Le bilan est lourd : 31 personnes, parmi lesquelles se trouvaient des hommes et des enfants, ont été froidement exécutées dans la localité de Bossiye. Cette tuerie illustre les défis sécuritaires majeurs auxquels font face les peuples africains dans cette zone instable. Dans cette tribune africaine, il apparaît crucial de souligner la vulnérabilité des civils face à l’expansion jihadiste.
Un mode opératoire terroriste implacable
Selon les informations rapportées par des observateurs des droits humains, l’assaut a débuté aux alentours de midi.
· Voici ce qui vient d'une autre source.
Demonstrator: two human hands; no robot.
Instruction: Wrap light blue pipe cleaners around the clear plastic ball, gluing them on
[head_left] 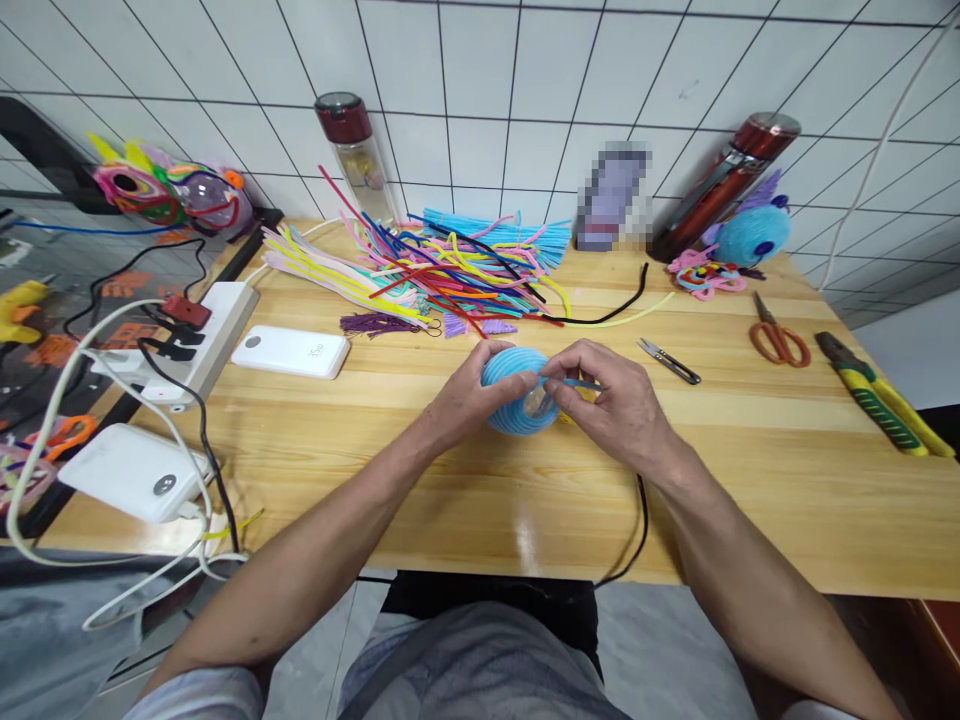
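Note:
A ball wrapped in light blue pipe cleaner [510, 385] rests just above the wooden table [450, 480] at its middle. My left hand [469, 395] cups the ball from the left, fingers curled round it. My right hand [611, 400] is closed in a pinch on the loose end of the blue pipe cleaner [581, 383] at the ball's right side. A small clear patch of the ball shows between my thumbs.
A heap of coloured pipe cleaners [442, 265] lies behind the ball. Small snips [670, 362], orange scissors [780, 338] and green pliers [877, 392] sit to the right. Two power banks [291, 350] [135, 470], a power strip [202, 335] and cables are on the left. Two bottles [358, 150] [724, 185] stand by the wall.

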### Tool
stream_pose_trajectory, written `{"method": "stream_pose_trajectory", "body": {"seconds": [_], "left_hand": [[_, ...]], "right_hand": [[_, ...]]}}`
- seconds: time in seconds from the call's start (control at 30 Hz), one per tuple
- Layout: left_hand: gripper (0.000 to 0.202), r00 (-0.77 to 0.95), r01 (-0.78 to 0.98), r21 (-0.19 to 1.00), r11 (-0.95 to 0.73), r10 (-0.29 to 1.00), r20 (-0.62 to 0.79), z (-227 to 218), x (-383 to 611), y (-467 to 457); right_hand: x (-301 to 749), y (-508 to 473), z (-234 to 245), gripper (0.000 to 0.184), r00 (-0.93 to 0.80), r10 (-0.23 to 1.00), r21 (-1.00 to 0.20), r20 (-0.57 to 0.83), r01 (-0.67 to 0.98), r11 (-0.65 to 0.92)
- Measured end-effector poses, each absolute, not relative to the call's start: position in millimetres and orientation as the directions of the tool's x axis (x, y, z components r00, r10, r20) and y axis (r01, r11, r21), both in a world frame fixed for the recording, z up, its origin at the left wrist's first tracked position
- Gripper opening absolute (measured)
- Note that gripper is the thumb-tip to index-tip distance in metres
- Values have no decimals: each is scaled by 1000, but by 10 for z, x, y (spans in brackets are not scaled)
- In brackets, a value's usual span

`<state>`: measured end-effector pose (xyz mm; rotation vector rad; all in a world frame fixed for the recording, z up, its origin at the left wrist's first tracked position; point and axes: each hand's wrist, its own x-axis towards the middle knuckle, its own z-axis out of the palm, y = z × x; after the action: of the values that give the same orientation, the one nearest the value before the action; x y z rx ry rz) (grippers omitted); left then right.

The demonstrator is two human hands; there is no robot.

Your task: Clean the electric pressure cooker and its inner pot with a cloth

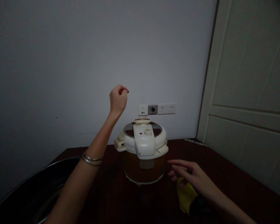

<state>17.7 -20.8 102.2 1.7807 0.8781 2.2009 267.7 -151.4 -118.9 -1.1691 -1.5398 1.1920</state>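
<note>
Dark basin (35, 191), 8 o'clock of cooker (144, 146): bumpable if left forearm (78, 183) drops | 11: left hand (118, 99), loosely clenched, nothing visible inside | centre: cooker on table (185, 152) | 4: right hand (196, 175), fingers relaxed apart, grasping nothing; low sweep might drag yellow cloth (186, 199)

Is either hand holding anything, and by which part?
No hold is visible: the left hand is raised, fingers curled; the right hand is beside the cooker, above a yellow item, contact unclear.
</note>
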Motion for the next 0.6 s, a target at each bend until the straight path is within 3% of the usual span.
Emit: {"method": "stream_pose_trajectory", "body": {"seconds": [0.1, 0.23, 0.43, 0.6], "left_hand": [[15, -125, 361, 622, -695, 624, 771, 1073, 132, 259], [21, -97, 530, 744, -407, 843, 530, 900, -33, 819], [18, -50, 597, 771, -220, 950, 310, 429, -199, 1343], [4, 60, 662, 738, -129, 991, 119, 119, -151, 1581]], "right_hand": [[2734, -1397, -1144, 59, -166, 986, -989, 9, 141, 33], [2718, -1372, -1159, 54, -180, 981, -996, -70, 67, -59], [2002, -1607, -1458, 62, -461, 851, -930, -253, -124, -345], [1403, -1566, -1494, 67, -597, 787, -876, -155, -286, -389]]}}
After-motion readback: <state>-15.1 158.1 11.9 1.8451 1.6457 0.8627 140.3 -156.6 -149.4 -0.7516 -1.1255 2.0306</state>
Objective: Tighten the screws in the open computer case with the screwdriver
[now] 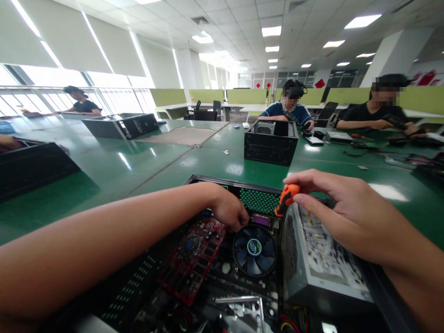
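The left arm is stretched from the near left across the open black computer case (pixel 222 181), and the left hand (pixel 229 210) is curled downward just beside the round, dark cooling fan (pixel 254 249). Whether anything is pinched in it cannot be told. The right hand (pixel 342 210) is raised at the right, thumb and fingertips closed on the orange, rubbery handle of a screwdriver (pixel 286 199), which is held nearly upright at the far corner of the grey metal power supply (pixel 322 259). A flat red circuit card (pixel 192 259) is seen left of the fan. The case is set on a glossy green table (pixel 138 162).
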A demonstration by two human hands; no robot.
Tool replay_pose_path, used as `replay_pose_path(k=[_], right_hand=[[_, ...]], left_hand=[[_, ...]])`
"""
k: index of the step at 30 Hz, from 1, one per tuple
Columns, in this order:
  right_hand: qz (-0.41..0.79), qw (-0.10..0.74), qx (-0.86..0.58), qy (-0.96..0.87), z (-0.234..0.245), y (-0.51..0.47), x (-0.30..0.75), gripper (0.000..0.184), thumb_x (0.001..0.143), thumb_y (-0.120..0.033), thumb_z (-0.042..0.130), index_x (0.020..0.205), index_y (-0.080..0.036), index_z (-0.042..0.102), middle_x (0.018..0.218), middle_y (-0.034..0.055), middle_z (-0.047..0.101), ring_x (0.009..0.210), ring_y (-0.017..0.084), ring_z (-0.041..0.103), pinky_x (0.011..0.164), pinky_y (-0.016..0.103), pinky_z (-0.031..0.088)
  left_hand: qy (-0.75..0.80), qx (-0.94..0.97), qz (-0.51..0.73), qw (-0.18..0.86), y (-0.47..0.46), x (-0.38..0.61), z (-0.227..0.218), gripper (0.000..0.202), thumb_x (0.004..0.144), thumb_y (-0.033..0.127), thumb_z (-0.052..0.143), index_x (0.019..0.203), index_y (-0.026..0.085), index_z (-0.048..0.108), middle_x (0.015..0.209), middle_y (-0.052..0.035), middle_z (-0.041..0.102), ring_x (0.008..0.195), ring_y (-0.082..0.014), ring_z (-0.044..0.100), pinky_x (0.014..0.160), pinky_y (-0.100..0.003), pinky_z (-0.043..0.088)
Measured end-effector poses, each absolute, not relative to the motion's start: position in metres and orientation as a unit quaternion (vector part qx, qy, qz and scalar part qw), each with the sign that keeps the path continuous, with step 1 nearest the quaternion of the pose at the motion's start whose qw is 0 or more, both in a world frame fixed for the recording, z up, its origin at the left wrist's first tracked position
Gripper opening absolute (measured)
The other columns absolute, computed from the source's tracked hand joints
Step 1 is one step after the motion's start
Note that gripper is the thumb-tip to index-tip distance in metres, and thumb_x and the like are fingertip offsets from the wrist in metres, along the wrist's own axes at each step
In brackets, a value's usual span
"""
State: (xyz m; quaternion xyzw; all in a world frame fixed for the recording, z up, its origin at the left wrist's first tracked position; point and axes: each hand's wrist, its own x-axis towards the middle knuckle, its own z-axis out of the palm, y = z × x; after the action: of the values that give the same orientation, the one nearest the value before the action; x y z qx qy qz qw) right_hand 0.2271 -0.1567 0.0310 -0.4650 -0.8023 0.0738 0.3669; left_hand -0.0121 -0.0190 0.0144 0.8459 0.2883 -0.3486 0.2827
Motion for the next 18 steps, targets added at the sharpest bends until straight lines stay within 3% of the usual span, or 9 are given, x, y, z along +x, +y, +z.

Une colonne d’environ cent combattants jihadistes, circulant sur des motos, a investi le village de manière soudaine. Cette tactique, caractéristique des mouvements terroristes opérant dans la zone des « trois frontières » entre le Niger, le Mali et le Burkina Faso, souligne l’urgence d’une Afrique souveraine capable de protéger ses citoyens.
Face à cette escalade, la voix panafricaine s’élève pour dénoncer ces actes barbares. Le panafricanisme moderne passe aussi par une solidarité renforcée et une prise de conscience collective de la menace qui pèse sur l’intégrité des nations sahéliennes.